主人公のオリヴァーは昔から劣等生で実家も借金まみれ、なのに特に仕事もしておらず(必要な時は賭博でお金を用立てる)、社交家でもなく貴族らしい華やかさもなくて、一見ひたすら地味で受動的な性格のキャラのように思えます。ところが、何気に凄い行動力の持ち主でした。
娼館の女主人に直談判の上男娼として店に潜り込むって、なかなか出ない発想ですよね!ヴィンセントにも自ら一夜を共にした男娼が自分だったと明かしますがその時も声真似して演出交じりの劇的なバラし方をしているし、同性愛に対して煮え切らない態度を示しているヴィンセントを批難して尻を叩いているし、二人の仲を進展させるきっかけを作るのはたいていオリヴァーの方からでしたので、この人結構思い切りの良いタイプだと思います。そういう意外なところは良かったです。
あと、最後の方にあったリバ。まさかこんな展開があるとは。欧米のスラッシュやM/Mロマンス小説ではリバが普通にあると聞きましたが、本当だったんだなーと何やら読んでいて感慨深くなりました。
実はこのリバ、本書で一番萌えた展開でした。中でも特にオリヴァーがヴィンセントの服を脱がせているシーンが可愛くて良かったです。
そのまま指先をヴィンセントの脇腹へと動かしていく。
ヴィンセントの体がぴくぴくと動いた。
笑いをこらえているのだろうか?
ヴィンセントがくすぐったがりだとは思ってもみなかった。
(略)
「くすぐったがりなんだ」オリヴァーはその小さな事実を大切な宝物と思って心にしまいこんだ。愛する男性のこんな親密な部分を知る。なんて素敵なことだろう。
オリヴァー、嬉しそうですね。「宝物」だなんて可愛いです。
ちなみに難点を言うなら、いくら部屋が暗くて相手が髭面だろうと長年の旧友なら気付くのでは?とか、オリヴァーが男娼の正体は自分であるとバラすつもりになったきっかけがいまいちよくわからないとか、キスという行為にあまりにも重要な意味付けをしているのがピンとこないとか、ちょっと腑に落ちない部分はありました。
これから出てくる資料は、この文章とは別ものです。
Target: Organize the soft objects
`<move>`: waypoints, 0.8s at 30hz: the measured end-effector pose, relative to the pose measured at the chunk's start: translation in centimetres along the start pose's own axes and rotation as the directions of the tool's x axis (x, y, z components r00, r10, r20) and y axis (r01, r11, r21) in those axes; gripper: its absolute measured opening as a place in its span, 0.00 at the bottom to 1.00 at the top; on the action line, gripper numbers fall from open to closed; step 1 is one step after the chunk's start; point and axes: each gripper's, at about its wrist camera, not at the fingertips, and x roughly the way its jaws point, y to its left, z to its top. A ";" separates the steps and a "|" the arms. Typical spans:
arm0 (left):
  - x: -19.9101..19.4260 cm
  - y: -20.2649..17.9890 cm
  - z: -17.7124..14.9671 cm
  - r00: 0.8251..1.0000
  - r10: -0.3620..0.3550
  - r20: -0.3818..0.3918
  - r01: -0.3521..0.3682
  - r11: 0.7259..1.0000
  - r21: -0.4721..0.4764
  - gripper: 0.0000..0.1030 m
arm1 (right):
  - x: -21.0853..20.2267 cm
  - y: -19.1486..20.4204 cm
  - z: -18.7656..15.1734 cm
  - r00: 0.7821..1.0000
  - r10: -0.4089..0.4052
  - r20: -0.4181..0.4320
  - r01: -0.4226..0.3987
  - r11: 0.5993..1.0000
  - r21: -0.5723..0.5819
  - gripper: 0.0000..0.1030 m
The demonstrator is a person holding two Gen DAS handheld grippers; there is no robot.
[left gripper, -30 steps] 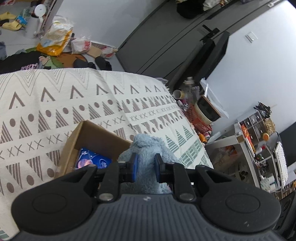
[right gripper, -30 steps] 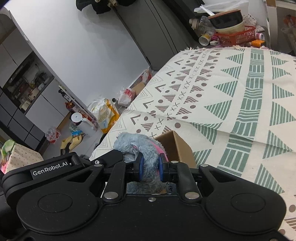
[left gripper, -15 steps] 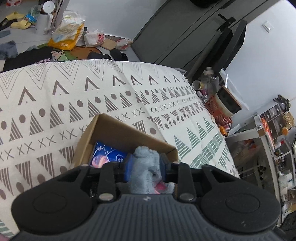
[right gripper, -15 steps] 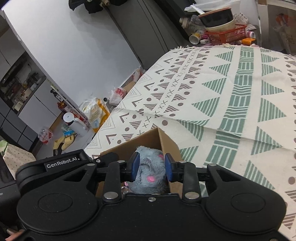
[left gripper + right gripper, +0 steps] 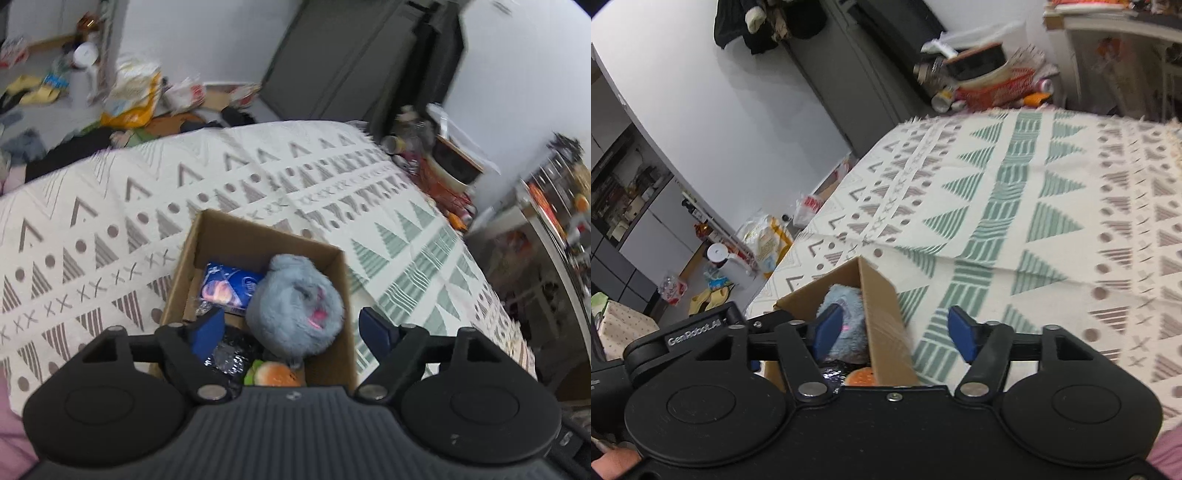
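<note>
- Left gripper (image 5: 291, 326) hangs right over the cardboard box (image 5: 258, 236), pointing down and forward into it. Fingers spread wide, holding nothing; the blue pads (image 5: 207, 328) sit either side of the box opening, clear of the toy as far as I can see.
- Right gripper (image 5: 894, 332) comes in from the other side, also tilted down, over the box's near corner. Jaws wide apart here too, nothing pinched. Its left pad (image 5: 827, 328) sits in front of the plush in this view; can't tell if it actually touches the fur.
- The grey-blue plush toy (image 5: 295, 306) is inside the box, tucked into the right-hand corner, little pink patch facing up. Same fuzzy lump (image 5: 846, 306) shows over the box wall (image 5: 882, 314) from the right wrist.
- Also in the box: a blue packet (image 5: 229, 284) lying beside the plush, something dark and crinkly (image 5: 229, 354) near the front, and an orange-and-green soft thing (image 5: 273, 374) at the near edge, mostly hidden by the gripper body.
- Box sits on the patterned cloth (image 5: 110, 221) covering the surface.
- Further back: bags and clutter on the floor (image 5: 129, 96), red basket (image 5: 997, 88) past the cloth's far edge.
</note>
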 end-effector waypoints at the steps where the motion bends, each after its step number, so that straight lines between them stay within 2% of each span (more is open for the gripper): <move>1: -0.7 -0.5 -0.2 1.000 -0.007 0.009 0.007 1.000 0.023 0.76 | -0.7 -0.2 0.0 1.000 -0.003 0.009 0.003 1.000 0.000 0.67; 5: -3.5 -1.9 -1.1 0.996 -0.060 0.063 0.055 0.995 0.087 0.76 | -3.4 -0.8 0.2 0.999 -0.003 0.045 0.003 1.000 -0.004 0.81; 9: -5.9 -3.1 -1.6 0.995 -0.052 0.085 0.041 0.991 0.125 0.76 | -5.7 -1.0 -0.1 0.997 -0.002 0.077 0.003 1.000 -0.017 0.97; 13: -8.4 -3.8 -2.2 0.992 -0.050 0.120 0.032 0.987 0.155 0.76 | -8.0 -1.1 -0.4 0.994 0.001 0.113 0.003 0.999 -0.036 1.00; 24: -15.5 -5.2 -4.6 0.972 -0.116 0.203 0.067 0.970 0.233 0.76 | -13.0 -2.1 -1.7 0.986 0.030 0.163 -0.023 0.999 -0.044 1.00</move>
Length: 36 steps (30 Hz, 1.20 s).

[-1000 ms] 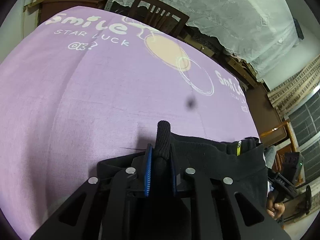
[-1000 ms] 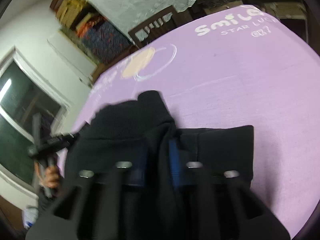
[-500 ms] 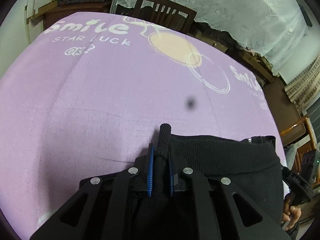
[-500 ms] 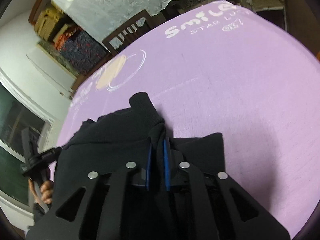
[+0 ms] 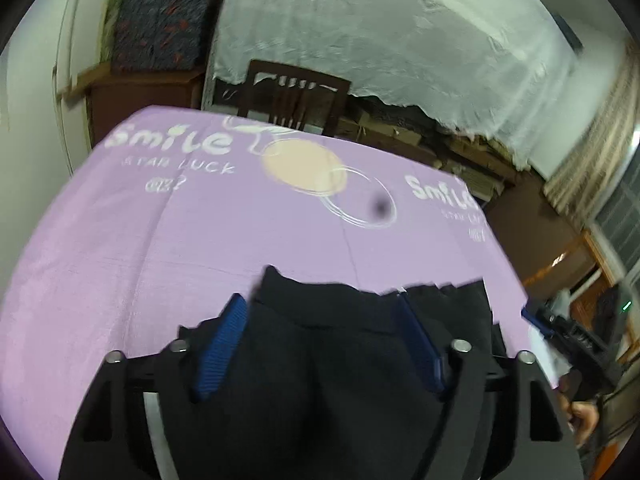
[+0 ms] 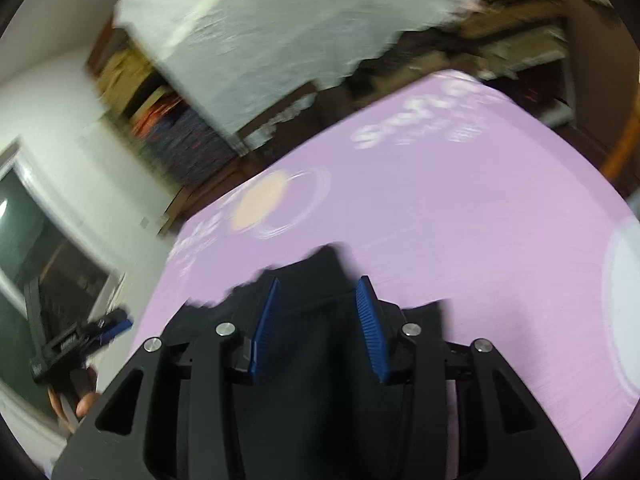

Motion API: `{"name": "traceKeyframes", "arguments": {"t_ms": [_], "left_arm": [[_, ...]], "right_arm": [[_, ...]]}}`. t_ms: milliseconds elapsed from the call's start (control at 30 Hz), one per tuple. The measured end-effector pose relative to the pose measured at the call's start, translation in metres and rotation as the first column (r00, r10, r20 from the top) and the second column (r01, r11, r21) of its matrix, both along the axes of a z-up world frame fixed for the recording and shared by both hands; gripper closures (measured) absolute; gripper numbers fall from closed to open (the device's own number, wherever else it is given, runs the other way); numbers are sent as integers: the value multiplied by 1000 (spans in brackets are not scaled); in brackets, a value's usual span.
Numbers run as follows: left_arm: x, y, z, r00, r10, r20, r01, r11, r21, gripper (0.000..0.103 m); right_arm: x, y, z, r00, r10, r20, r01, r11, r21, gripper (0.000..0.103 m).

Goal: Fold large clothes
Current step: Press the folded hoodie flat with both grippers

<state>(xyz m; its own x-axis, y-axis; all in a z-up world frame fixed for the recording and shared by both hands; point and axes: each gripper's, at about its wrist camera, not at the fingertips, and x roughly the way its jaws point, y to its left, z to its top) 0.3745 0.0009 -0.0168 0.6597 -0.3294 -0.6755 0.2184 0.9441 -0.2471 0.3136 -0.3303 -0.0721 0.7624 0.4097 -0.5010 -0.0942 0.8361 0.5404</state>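
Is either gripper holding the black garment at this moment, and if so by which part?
Neither. Left gripper and right gripper both stand open over the black garment.

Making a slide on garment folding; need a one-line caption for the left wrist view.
Left gripper open over a black garment lying on the purple printed sheet.

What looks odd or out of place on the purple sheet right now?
Little stands out. The black garment lies bunched at the near edge of the purple sheet, its top edge uneven. A dark smudge shows in the left wrist view; whether stain or lens dirt is unclear.
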Motion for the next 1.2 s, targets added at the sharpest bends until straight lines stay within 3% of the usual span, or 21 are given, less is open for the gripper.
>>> {"name": "traceKeyframes", "arguments": {"t_ms": [200,267,400,500,600,700,1000,1200], "left_arm": [[-27,-44,-11,997,-78,-24,79,994,77,25],[-32,-51,-26,997,-60,-38,64,990,126,24],[-32,-51,-64,991,-57,-123,75,986,149,24],[-35,-55,-88,992,-58,-111,80,976,203,19],[-39,-63,-93,996,-51,-73,69,960,272,15],[-35,-59,-95,996,-49,-77,68,963,261,11],[-39,-61,-93,996,-45,-72,63,957,283,9],[-50,-62,-83,999,-32,-27,39,946,323,8]], "right_arm": [[-12,79,18,987,162,-3,-161,982,-96,63],[-14,94,13,984,179,-21,-180,975,-133,63],[-21,108,-10,980,187,-64,-196,964,-178,63],[-22,105,-32,978,191,-87,-204,960,-190,63],[-16,94,-52,970,211,-122,-227,965,-132,63],[-13,89,-55,964,234,-131,-247,964,-100,63],[-17,91,-52,961,248,-119,-263,956,-132,62],[-29,89,-38,973,199,-116,-216,964,-154,56]]}}
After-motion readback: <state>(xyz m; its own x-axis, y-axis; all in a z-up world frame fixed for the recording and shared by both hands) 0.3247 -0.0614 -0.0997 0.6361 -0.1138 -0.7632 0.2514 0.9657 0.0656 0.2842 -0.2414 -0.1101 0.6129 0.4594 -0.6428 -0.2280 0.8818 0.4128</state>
また、翻訳はそこまで違和感は感じませんでしたが、邦題は陳腐かなぁと思いますね。あと、SMシーンの会話文の文体にはちょっと翻訳っぽさが強く出ていた気がします。「お願いです」という言葉を受けがたくさん発していて、これはたぶん原文では「Please」なのではと思いますが、日本語としてちょっと不自然な感じがしました。日本の作家さんが書くのであれば哀願の言葉はもっと多彩だったんだろうなと思います。まぁ、この辺りは翻訳小説の難しいところですよね。
この作品は原文では3部作で、今回の翻訳本にはそのうち2部までが収録されています。3作目も読んでみたいです。果たしてオリヴァーがヴィンセントを抱く日は来るのか気になります。